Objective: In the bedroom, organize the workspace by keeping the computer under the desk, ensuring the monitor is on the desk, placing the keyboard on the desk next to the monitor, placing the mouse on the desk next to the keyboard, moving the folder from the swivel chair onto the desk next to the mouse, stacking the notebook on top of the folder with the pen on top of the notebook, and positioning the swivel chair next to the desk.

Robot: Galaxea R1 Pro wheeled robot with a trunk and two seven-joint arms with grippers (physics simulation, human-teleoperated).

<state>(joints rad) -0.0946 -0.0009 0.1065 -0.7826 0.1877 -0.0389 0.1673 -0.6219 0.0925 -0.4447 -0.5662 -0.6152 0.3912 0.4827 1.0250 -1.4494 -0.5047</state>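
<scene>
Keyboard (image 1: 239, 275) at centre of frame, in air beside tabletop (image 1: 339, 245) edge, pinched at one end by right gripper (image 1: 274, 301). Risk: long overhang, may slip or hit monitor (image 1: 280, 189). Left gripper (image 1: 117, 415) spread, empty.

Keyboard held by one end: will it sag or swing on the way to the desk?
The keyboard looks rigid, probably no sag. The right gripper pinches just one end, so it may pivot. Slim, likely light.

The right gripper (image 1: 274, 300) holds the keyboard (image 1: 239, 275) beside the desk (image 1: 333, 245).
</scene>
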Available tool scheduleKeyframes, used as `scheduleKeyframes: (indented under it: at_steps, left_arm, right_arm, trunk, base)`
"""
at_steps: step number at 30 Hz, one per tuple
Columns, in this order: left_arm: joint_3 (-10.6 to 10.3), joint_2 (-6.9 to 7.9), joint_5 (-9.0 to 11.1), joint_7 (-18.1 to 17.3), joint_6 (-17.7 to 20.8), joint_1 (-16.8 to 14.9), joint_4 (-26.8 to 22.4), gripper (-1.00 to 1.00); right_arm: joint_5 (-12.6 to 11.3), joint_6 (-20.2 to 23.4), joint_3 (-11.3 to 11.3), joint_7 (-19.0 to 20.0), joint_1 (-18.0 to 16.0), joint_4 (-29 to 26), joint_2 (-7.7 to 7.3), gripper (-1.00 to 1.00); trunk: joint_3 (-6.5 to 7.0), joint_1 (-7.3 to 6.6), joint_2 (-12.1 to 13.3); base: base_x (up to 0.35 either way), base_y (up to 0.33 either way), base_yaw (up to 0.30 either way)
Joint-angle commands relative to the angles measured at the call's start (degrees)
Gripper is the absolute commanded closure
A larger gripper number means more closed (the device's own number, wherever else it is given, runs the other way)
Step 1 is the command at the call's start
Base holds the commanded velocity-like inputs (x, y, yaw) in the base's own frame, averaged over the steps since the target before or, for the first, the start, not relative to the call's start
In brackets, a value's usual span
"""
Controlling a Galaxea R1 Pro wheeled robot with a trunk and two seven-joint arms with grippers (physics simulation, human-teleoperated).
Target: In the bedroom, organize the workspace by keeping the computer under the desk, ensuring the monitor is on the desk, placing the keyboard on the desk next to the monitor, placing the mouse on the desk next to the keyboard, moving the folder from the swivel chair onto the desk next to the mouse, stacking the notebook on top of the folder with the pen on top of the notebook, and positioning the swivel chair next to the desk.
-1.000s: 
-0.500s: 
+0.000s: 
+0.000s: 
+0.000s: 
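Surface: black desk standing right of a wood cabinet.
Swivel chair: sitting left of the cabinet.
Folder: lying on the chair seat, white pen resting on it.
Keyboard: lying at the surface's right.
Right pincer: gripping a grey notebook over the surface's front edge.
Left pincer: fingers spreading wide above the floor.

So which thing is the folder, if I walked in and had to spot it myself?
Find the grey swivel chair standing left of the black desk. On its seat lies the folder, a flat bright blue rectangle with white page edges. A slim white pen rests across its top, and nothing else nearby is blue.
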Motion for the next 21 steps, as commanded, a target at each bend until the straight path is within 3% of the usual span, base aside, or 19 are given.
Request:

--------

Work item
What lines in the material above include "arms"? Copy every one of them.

Answer to the problem
Robot: Galaxea R1 Pro wheeled robot with a trunk and two seven-joint arms with grippers (physics simulation, human-teleoperated).
Controlling a Galaxea R1 Pro wheeled robot with a trunk and two seven-joint arms with grippers (physics simulation, human-teleoperated).

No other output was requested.